The scipy.stats.chi2_contingency function handles contingency table analysis:

import numpy as np
from scipy import stats

# Contingency table: treatment outcome by group
#            Success  Failure
# Drug A       45       15
# Drug B       30       30
# Placebo      20       40
observed_table = np.array([[45, 15],
                           [30, 30],
                           [20, 40]])

chi2_stat, p_value, dof, expected = stats.chi2_contingency(observed_table)
print(f"Chi-square statistic: {chi2_stat:.4f}")
print(f"Degrees of freedom: {dof}")
print(f"p-value: {p_value:.6f}")
print(f"Expected frequencies:\n{expected}")
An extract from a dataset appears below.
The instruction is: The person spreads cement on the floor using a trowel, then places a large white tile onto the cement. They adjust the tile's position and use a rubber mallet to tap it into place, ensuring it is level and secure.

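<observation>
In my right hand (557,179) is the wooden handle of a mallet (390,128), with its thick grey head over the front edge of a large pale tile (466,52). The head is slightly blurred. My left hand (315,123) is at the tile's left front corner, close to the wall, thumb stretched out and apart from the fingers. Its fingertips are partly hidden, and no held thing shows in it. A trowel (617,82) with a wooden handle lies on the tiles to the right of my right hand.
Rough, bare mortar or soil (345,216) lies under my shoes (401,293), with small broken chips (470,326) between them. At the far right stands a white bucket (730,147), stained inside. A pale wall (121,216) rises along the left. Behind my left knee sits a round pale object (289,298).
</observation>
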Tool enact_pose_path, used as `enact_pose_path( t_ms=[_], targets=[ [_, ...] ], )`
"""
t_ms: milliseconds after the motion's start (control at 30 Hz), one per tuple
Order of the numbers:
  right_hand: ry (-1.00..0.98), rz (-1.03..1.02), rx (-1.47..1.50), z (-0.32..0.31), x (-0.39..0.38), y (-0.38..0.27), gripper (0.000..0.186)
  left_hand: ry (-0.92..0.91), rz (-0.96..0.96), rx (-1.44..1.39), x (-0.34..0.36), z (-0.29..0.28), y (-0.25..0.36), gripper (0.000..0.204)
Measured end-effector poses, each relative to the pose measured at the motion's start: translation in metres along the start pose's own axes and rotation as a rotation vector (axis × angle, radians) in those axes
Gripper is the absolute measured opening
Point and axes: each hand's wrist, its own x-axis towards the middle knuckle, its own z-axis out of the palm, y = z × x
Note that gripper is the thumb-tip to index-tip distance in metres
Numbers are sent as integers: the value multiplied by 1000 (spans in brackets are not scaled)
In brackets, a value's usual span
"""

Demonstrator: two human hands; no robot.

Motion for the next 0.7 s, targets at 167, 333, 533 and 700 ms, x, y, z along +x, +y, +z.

The function returns the test statistic, p-value, degrees of freedom, and the matrix of expected frequencies under \(H_0\).

Effect Size

The chi-square statistic depends on sample size, so a significant result does not necessarily indicate a strong association. Cramer's \(V\) provides a normalized measure of effect size for contingency tables:

\[ V = \sqrt{\frac{\chi^2}{n \cdot (\min(r, c) - 1)}} \]

where \(V \in [0, 1]\), with \(V = 0\) indicating no association and \(V = 1\) indicating perfect association.

Summary

Chi-square tests assess categorical data through goodness-of-fit (scipy.stats.chisquare) and independence testing (scipy.stats.chi2_contingency). Both tests compare observed and expected frequencies using the same \(\chi^2\) statistic but differ in how expected counts and degrees of freedom are computed. The chi-square approximation requires sufficiently large expected counts, and effect sizes like Cramer's \(V\) should supplement p-values for practical interpretation.